Dalam draf RUU Minol dijelaskan bahwa sanksi untuk konsumen minuman beralkohol adalah pidana penjara maksimal dua tahun dan denda maksimal sebesar Rp50 juta. Sanksi pidana tersebut diatur dalam Pasal 20 Bab VI tentang Ketentuan Pidana RUU Minol.

Baca Juga: Fakta Sifat Aquarius yang Kreatif dan Keras Kepala, 3 Zodiak Ini Dinilai Bisa Luluhkan Hatinya!

Dimasukkannya RUU Minol dalam Prolegnas prioritas 2020 tentu menimbulkan pro dan kontra di kalangan masyarakat. Sebagian kalangan yang mendukung beralasan, bahwa larangan konsumsi minuman beralkohol dengan tujuan mulia yakni, agar generasi muda khususnya yang beragama Islam tidak lagi terpapar segala jenis minuman yang bersifat
memabukkan.

Adapun yang bersikap kontra, minuman beralkohol (dalam hal ini yang memiliki sertifikat resmi dari BPOM) terbukti nyata memberikan kontribusi yang besar bagi penerimaan pajak negara, terlebih minuman beralkohol juga kerap tersedia di sejumlah hotel (khususnya hotel berbintang tiga ke atas).

Selain itu, minuman beralkohol juga kerap dipakai untuk keperluan ritual sejumlah penganut agama tertentu. Padahal jika mengacu pada regulasi di negara lain yang juga mayoritas berpenduduk Muslim, minuman beralkohol tidak sepenuhnya dilarang bahkan ada negara yang sudah melegalkannya secara umum.

Baca Juga: Harga Emas Naik Karena Dipicu Skeptisisme Vaksin dan Lonjakan Kasus Covid-19

Meskipun syariat Islam melarang minuman beralkohol, pemerintah di sejumlah negara dengan penduduk mayoritas Muslim juga mempertimbangkan aspek-aspek lainnya khususnya terkait peningkatan pertumbuhan ekonomi sehingga hampir tidak ada alasan untuk tidak melegalkan hal tersebut.
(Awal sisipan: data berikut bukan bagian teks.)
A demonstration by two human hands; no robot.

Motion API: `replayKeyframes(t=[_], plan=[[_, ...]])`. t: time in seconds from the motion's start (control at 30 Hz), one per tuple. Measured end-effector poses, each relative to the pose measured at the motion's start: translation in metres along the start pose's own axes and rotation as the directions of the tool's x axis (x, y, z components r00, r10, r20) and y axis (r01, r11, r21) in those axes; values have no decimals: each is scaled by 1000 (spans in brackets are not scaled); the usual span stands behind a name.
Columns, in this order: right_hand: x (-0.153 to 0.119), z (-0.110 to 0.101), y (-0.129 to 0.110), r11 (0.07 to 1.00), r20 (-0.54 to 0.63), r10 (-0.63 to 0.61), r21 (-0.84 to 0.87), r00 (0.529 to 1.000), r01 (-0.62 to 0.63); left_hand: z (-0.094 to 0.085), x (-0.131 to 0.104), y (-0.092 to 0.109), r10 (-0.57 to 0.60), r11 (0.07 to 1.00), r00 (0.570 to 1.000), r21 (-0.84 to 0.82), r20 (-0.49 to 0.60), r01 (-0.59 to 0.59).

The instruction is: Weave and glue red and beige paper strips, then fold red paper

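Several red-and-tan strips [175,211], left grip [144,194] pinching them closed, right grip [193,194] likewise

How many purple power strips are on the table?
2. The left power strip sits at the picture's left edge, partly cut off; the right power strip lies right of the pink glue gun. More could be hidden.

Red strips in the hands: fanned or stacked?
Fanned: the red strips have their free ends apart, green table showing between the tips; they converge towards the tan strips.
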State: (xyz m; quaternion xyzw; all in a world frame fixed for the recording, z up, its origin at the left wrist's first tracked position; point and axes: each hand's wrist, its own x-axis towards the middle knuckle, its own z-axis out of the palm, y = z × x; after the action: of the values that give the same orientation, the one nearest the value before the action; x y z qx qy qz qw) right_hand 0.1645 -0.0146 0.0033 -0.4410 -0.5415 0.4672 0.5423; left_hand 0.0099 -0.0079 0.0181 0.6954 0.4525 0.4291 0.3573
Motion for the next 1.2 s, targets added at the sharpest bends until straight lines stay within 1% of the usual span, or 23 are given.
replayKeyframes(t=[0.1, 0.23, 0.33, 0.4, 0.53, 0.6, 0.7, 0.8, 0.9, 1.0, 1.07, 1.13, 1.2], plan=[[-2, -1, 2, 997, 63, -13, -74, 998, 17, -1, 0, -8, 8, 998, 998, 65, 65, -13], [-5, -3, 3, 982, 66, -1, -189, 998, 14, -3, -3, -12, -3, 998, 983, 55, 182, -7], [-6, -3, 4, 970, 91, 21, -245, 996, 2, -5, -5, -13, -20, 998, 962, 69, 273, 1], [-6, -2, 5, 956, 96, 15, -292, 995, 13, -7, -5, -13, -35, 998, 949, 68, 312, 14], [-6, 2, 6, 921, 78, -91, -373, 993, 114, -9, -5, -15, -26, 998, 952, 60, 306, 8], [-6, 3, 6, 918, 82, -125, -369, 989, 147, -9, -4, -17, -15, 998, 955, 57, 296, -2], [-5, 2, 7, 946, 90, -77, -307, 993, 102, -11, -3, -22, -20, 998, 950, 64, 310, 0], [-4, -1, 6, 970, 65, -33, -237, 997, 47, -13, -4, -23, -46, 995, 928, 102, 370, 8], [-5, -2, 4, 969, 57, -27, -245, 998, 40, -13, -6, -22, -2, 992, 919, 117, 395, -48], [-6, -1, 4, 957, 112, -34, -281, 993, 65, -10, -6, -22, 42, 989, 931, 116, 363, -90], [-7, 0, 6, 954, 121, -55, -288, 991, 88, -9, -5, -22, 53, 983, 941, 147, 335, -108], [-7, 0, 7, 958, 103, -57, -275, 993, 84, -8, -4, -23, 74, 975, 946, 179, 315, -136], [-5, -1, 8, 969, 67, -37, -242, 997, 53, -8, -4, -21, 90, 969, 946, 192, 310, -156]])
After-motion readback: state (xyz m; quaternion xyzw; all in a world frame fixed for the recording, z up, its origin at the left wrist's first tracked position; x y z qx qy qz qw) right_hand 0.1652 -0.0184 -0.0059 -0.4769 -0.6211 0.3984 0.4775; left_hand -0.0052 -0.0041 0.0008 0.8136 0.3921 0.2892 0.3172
Negara-negara di Timur Tengah seperti Uni Emirat Arab dan Arab Saudi telah melegalkan minuman beralkohol dan kumpul kebo dengan mempertimbangkan banyaknya imigran dan wisatawan asing yang berkunjung ke negara-negara tersebut, seperti dikutip dari beberapa portal di bawah naungan PRMN.

Dampaknya, iklim investasi cenderung mengalami peningkatan sehingga ekonomi negara-negara tersebut juga ikut bertumbuh dengan pesat. Hanya saja, regulasi setempat juga memiliki sejumlah ketentuan yang begitu ketat, seperti penggunaannya yang hanya diperbolehkan di tempat-tempat yang memiliki izin dari negara dan usia konsumen dibatasi minimal 21 tahun.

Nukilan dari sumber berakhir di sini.